Thailand urged to honor pledge to outlaw enforced disappearances

Since 1980, there have been 82 recorded cases of enforced disappearance in the Southeast Asian nation

August 30, 2016
Thailand's government has failed to live up to its pledge to make enforced disappearance a crime, Human Rights Watch (HRW) said Aug. 30, the UN's International Day of the Victims of Enforced Disappearances.

The Thai government announced May 24 it would submit a bill that would outlaw torture and enforced disappearances.

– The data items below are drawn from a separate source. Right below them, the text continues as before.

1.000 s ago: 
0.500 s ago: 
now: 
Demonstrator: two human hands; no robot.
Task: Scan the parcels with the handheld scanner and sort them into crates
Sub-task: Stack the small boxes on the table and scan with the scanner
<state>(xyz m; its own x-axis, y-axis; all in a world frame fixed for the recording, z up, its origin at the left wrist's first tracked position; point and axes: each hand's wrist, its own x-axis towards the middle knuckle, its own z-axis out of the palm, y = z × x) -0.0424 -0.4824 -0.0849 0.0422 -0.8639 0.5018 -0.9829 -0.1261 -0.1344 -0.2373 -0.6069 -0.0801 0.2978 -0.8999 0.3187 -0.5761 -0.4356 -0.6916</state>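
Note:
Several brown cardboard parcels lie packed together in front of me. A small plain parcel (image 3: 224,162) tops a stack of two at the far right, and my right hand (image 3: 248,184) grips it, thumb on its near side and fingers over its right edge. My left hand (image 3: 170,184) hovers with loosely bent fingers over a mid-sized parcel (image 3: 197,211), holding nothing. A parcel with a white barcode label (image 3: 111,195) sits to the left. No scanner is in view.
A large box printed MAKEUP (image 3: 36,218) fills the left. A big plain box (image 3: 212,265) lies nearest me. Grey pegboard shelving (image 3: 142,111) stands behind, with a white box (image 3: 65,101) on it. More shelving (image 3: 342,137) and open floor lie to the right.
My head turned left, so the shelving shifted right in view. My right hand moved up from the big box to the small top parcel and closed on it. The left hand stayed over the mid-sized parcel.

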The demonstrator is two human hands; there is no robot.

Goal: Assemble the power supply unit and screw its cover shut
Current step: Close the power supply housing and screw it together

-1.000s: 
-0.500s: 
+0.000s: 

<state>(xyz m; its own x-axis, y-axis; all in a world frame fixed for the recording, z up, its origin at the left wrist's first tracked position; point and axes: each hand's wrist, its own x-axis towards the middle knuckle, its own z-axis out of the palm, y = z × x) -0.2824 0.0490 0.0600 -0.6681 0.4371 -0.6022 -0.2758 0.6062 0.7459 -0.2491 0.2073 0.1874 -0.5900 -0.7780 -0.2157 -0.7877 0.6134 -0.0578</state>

The government further stated that it would ratify the International Convention for the Protection of All Persons from Enforced Disappearance.

However, the government provided no timeframe for realizing these initiatives, said HRW.

"Another year has passed with the Thai government failing to address the grave problem of enforced disappearances in the country," said Brad Adams, HRW's Asia director. "As a result abusive officials continue to evade the punishment they deserve because Thai laws still don't criminalize these cruel practices."

Since 1980, the UN has recorded 82 cases of enforced disappearance in the Southeast Asian nation. Many of these cases have implicated local officials — including the disappearances of prominent Muslim lawyer Somchai Neelapaijit in 2004, and ethnic Karen activist Por Cha Lee "Billy" Rakchongcharoen in 2014 — but none have been successfully resolved.